Perfect for fans of disco, politics, and drag (this Venn diagram overlaps more than you'd think), Margaret Thatcher becomes transformed into a cabaret Soho star in this hilarious show, now in its sixth Fringe run. With perfect comedic timing and clever references to current affairs, Margaret Thatcher Queen of Soho is a delight, creating comedy and positivity out of a darker time in LGBTQ+ history.

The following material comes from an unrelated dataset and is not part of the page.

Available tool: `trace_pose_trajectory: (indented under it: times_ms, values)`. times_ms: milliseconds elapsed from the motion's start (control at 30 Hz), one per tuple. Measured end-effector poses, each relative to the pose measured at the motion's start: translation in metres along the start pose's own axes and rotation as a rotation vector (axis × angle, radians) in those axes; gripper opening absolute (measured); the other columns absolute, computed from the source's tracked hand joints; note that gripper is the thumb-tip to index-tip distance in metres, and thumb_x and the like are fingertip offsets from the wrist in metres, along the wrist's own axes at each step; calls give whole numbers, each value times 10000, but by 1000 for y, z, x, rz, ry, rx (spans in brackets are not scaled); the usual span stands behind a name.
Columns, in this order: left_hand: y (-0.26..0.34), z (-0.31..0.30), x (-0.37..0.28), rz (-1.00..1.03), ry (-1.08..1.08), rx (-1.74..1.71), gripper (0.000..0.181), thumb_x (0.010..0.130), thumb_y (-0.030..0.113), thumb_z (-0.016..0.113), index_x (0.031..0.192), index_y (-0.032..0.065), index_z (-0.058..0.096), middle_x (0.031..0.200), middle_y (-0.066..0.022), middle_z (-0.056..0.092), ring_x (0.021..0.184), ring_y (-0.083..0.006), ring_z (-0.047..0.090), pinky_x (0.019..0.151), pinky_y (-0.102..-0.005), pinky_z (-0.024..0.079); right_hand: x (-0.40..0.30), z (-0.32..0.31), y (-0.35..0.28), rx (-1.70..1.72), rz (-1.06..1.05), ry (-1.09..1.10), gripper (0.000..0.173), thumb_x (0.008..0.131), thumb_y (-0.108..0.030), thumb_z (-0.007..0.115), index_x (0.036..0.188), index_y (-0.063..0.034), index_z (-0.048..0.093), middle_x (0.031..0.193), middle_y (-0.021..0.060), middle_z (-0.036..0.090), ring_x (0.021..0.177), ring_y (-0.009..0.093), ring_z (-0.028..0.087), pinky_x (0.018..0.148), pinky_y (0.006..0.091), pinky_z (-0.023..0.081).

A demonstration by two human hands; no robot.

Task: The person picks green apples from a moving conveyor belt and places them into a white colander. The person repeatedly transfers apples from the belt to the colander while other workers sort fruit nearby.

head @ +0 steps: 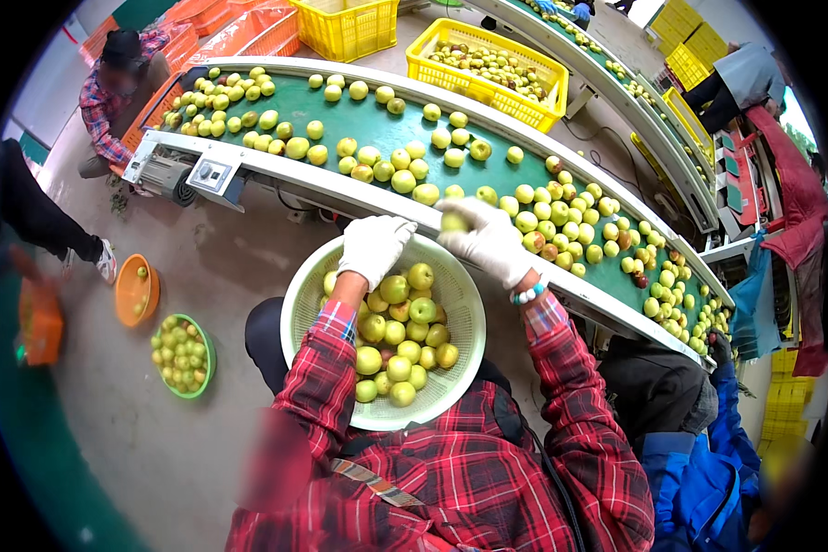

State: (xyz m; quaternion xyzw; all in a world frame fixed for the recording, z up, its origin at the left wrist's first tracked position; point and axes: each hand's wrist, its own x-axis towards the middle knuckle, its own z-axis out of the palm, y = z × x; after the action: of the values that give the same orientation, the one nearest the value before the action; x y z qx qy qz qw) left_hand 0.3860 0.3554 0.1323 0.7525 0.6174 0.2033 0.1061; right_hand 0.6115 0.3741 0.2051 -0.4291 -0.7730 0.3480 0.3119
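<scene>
A pale green plastic colander [466, 321] rests on my lap, part filled with yellow-green jujube-like fruits [422, 310]. My left hand [375, 250], in a white glove, is over its far rim; the fingers are bunched and point at the belt, and whether they hold anything is hidden. My right hand [486, 241], gloved in white and somewhat blurred, holds a green fruit [454, 222] between thumb and fingers at the near edge of the conveyor. Many similar fruits, some with brown patches, lie scattered on the green conveyor belt [386, 117] in front of me.
A yellow crate [448, 77] of fruits stands beyond the belt. On the floor at left are a green basket [210, 355] of fruits and an orange bowl [153, 276]. A motor [162, 178] hangs under the belt's left end. A co-worker in blue sits close at right; others are farther off.
</scene>
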Motion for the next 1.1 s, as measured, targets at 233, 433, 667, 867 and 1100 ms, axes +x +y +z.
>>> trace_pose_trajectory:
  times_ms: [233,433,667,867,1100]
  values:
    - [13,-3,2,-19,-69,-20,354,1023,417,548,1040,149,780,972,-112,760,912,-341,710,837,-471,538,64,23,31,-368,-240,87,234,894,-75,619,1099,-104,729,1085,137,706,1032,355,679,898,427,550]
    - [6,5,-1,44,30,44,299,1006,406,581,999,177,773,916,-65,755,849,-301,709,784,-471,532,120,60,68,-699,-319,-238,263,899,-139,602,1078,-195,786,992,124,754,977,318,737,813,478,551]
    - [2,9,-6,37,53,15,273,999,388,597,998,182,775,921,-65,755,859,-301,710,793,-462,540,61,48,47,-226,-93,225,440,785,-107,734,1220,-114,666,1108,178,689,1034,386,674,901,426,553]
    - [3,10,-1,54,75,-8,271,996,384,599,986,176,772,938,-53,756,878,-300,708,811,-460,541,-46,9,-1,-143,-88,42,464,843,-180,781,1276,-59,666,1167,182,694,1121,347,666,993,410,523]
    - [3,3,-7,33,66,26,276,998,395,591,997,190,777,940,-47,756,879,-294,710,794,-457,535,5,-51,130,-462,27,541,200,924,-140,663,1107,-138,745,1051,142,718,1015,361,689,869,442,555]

Perfect for fans of disco, politics, and drag
Matt Tedford's performance as Thatcher is brilliant - perfectly capturing her infamous voice and mannerisms. Accompanied by cronies 'Hessell' and 'Tine', who play a variety of alternating characters including Peter Tatchell, Jill Knight and cabinet ministers, this three-man show is exceptionally well done both in terms of performance and stagecraft. The lighting was often in the 'bisexual' colours of pink, blue and purple (quite apt, I thought), and there was a smoke machine which made it feel more like a Soho atmosphere. This was much appreciated after 18 months of Covid-19 lockdowns.
The show only falls short in a couple of ways - the musical numbers could have involved more singing (surely it isn't impossible to sing in the Thatcher voice?) and some political references wouldn't be understood if you weren't well versed in 80s political history, especially Section 28. Despite this, the show does a great job of portraying the context and background of the amendment, making it easier to understand for those of us who are too young to remember!

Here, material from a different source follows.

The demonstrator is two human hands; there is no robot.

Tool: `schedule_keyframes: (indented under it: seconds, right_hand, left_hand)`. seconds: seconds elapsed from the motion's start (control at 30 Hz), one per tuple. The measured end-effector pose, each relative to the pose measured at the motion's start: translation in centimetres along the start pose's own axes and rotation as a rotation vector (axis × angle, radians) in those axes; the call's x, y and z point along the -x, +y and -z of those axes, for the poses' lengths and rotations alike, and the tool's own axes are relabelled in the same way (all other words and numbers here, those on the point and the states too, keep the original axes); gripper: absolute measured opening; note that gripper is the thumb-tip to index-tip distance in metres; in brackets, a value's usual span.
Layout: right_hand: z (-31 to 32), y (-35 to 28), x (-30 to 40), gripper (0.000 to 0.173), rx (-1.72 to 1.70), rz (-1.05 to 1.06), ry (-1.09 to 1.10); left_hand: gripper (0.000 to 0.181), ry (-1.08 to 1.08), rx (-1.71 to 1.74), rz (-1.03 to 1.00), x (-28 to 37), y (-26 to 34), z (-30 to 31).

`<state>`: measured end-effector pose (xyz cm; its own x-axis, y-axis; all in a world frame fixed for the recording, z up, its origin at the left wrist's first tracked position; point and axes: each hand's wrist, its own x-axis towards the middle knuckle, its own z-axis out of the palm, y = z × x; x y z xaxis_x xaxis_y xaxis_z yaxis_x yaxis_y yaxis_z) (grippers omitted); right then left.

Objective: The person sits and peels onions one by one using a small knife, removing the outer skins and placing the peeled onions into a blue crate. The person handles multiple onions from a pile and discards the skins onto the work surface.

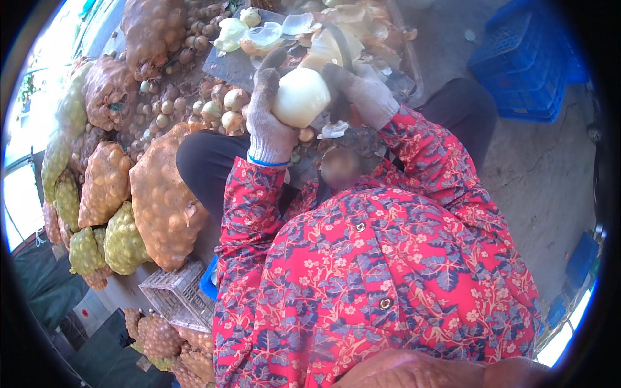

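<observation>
My left hand point(269, 109), in a pale knitted glove with grey-coated fingers and a blue cuff edge, grips a large peeled white onion point(302, 97). My right hand point(369, 92), in a similar glove, has its bent fingers at the onion's right side. A dark shape lies between that hand and the onion; whether it is a tool or the glove's fingers I cannot tell. Just beyond the hands, a curved dark band point(342, 43) crosses pale onion layers. Peeled skins point(264, 34) and a whole peeled onion point(250, 17) lie on a grey tray point(225, 65).
Loose unpeeled onions point(233, 109) cover the floor at left. Several mesh sacks of onions point(165, 199) stand beside my left knee. A pale plastic crate point(177, 293) sits behind them. Stacked blue crates point(519, 68) stand at right on the concrete floor point(529, 179).
</observation>
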<state>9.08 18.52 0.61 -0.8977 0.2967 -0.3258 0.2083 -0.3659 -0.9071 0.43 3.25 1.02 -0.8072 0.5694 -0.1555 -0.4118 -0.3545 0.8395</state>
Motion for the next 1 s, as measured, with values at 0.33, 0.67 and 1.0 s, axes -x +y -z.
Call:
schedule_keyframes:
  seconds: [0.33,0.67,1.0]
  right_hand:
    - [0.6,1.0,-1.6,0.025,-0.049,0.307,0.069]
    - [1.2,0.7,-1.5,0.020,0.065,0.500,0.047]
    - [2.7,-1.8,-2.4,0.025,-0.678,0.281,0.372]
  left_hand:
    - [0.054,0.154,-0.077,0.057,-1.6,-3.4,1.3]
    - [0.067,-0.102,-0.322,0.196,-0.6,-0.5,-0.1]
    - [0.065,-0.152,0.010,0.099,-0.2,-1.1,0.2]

Despite the darkness that Section 28 cast over the British LGBTQ+ community for over a decade, Margaret Thatcher Queen of Soho celebrates the joys in being gay and promotes an overwhelmingly positive message of acceptance - without minimising the harmful effects of Thatcher's government at the time. This is a difficult balance to strike, but this show does it effortlessly, and it was a joy to watch.